▶ _GIVEN INFORMATION_
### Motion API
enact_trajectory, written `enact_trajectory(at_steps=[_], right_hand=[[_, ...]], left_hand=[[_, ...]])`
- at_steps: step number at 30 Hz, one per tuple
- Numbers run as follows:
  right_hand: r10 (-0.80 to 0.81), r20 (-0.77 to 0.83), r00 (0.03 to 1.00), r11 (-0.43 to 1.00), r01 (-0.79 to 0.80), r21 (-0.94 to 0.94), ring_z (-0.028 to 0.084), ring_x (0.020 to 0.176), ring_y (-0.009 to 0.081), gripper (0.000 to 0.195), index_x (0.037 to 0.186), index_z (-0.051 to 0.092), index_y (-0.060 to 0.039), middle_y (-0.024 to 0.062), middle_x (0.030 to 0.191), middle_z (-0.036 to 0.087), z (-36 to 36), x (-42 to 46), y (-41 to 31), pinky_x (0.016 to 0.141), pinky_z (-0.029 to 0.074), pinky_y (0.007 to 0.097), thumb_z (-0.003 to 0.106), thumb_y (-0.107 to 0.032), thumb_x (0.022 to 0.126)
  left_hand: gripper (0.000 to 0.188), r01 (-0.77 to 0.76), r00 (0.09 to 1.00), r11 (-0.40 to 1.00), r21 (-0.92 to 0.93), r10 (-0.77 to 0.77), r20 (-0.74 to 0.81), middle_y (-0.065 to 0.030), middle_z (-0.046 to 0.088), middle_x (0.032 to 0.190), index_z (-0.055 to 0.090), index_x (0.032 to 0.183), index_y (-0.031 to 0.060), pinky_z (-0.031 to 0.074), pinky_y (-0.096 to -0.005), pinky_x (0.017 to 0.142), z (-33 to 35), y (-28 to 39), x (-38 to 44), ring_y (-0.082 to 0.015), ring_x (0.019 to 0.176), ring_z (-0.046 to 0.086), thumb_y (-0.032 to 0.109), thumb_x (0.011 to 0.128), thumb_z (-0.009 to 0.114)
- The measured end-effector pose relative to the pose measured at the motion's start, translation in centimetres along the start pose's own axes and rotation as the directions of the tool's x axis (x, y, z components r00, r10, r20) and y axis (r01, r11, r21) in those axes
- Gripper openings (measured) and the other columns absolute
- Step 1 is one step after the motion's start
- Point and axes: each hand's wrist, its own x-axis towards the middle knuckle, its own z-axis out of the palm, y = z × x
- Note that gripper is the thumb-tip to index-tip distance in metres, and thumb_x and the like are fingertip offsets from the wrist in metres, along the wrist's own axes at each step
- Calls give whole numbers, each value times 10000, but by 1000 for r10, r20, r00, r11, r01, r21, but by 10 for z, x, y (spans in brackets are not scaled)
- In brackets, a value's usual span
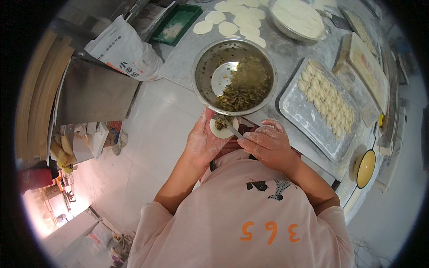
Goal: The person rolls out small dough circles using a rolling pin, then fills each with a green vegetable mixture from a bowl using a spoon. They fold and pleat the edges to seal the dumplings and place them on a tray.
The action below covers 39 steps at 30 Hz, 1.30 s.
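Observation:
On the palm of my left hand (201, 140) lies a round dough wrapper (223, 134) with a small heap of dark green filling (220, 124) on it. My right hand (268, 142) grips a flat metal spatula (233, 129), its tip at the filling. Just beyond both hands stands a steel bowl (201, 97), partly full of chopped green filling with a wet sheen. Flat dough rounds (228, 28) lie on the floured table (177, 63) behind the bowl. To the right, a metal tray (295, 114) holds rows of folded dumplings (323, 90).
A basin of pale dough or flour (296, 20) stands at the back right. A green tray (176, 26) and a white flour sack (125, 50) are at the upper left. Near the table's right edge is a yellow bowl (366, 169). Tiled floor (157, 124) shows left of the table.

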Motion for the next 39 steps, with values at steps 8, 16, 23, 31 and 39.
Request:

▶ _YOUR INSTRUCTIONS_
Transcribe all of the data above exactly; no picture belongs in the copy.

▶ _EXPECTED OUTPUT_
### Motion API
enact_trajectory, written `enact_trajectory(at_steps=[_], right_hand=[[_, ...]], left_hand=[[_, ...]])`
- at_steps: step number at 30 Hz, one per tuple
- Numbers run as follows:
  right_hand: r10 (-0.80 to 0.81), r20 (-0.77 to 0.83), r00 (0.03 to 1.00), r11 (-0.43 to 1.00), r01 (-0.79 to 0.80), r21 (-0.94 to 0.94), ring_z (-0.028 to 0.084), ring_x (0.020 to 0.176), ring_y (-0.009 to 0.081), gripper (0.000 to 0.195), index_x (0.037 to 0.186), index_z (-0.051 to 0.092), index_y (-0.060 to 0.039), middle_y (-0.024 to 0.062), middle_x (0.030 to 0.191), middle_z (-0.036 to 0.087), z (-36 to 36), x (-42 to 46), y (-41 to 31), pinky_x (0.016 to 0.141), pinky_z (-0.029 to 0.074), pinky_y (0.007 to 0.097), thumb_z (-0.003 to 0.106), thumb_y (-0.107 to 0.032), thumb_x (0.022 to 0.126)
  left_hand: gripper (0.000 to 0.188), r01 (-0.77 to 0.76), r00 (0.09 to 1.00), r11 (-0.40 to 1.00), r21 (-0.92 to 0.93), r10 (-0.77 to 0.77), r20 (-0.74 to 0.81), middle_y (-0.065 to 0.030), middle_z (-0.046 to 0.088), middle_x (0.032 to 0.190), index_z (-0.055 to 0.090), index_x (0.032 to 0.183), index_y (-0.031 to 0.060), pinky_z (-0.031 to 0.074), pinky_y (-0.096 to -0.005), pinky_x (0.017 to 0.142), z (-33 to 35), y (-28 to 39), x (-38 to 44), ring_y (-0.082 to 0.015), ring_x (0.019 to 0.176), ring_z (-0.046 to 0.086), thumb_y (-0.032 to 0.109), thumb_x (0.011 to 0.128), thumb_z (-0.009 to 0.114)
- The measured end-effector pose relative to the pose measured at the motion's start, translation in centimetres along the start pose's own axes and rotation as the directions of the tool's x axis (x, y, z components r00, r10, r20) and y axis (r01, r11, r21) in those axes
- Gripper openings (measured) and the other columns absolute
- Step 1 is one step after the motion's start
- Point and axes: each hand's wrist, its own x-axis towards the middle knuckle, its own z-axis out of the palm, y = z × x
- Note that gripper is the thumb-tip to index-tip distance in metres, and thumb_x and the like are fingertip offsets from the wrist in metres, along the wrist's own axes at each step
- Calls give whole numbers, each value times 10000, but by 1000 for r10, r20, r00, r11, r01, r21, but by 10 for z, x, y (spans in brackets are not scaled)
- In brackets, a value's usual span
Goal: The person rolls out small dough circles using a rolling pin, then fills each with a green vegetable mixture from a bowl using a spoon. They fold and pleat the edges to seal the dumplings and place them on a tray.
The action below covers 39 steps at 30 Hz, 1.30 s.
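Observation:
On the palm of my left hand (201, 140) lies a round dough wrapper (223, 134) with a small heap of dark green filling (220, 124) on it. My right hand (268, 142) grips a flat metal spatula (233, 129), its tip at the filling. Just beyond both hands stands a steel bowl (201, 97), partly full of chopped green filling with a wet sheen. Flat dough rounds (228, 28) lie on the floured table (177, 63) behind the bowl. To the right, a metal tray (295, 114) holds rows of folded dumplings (323, 90).
A basin of pale dough or flour (296, 20) stands at the back right. A green tray (176, 26) and a white flour sack (125, 50) are at the upper left. Near the table's right edge is a yellow bowl (366, 169). Tiled floor (157, 124) shows left of the table.
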
Motion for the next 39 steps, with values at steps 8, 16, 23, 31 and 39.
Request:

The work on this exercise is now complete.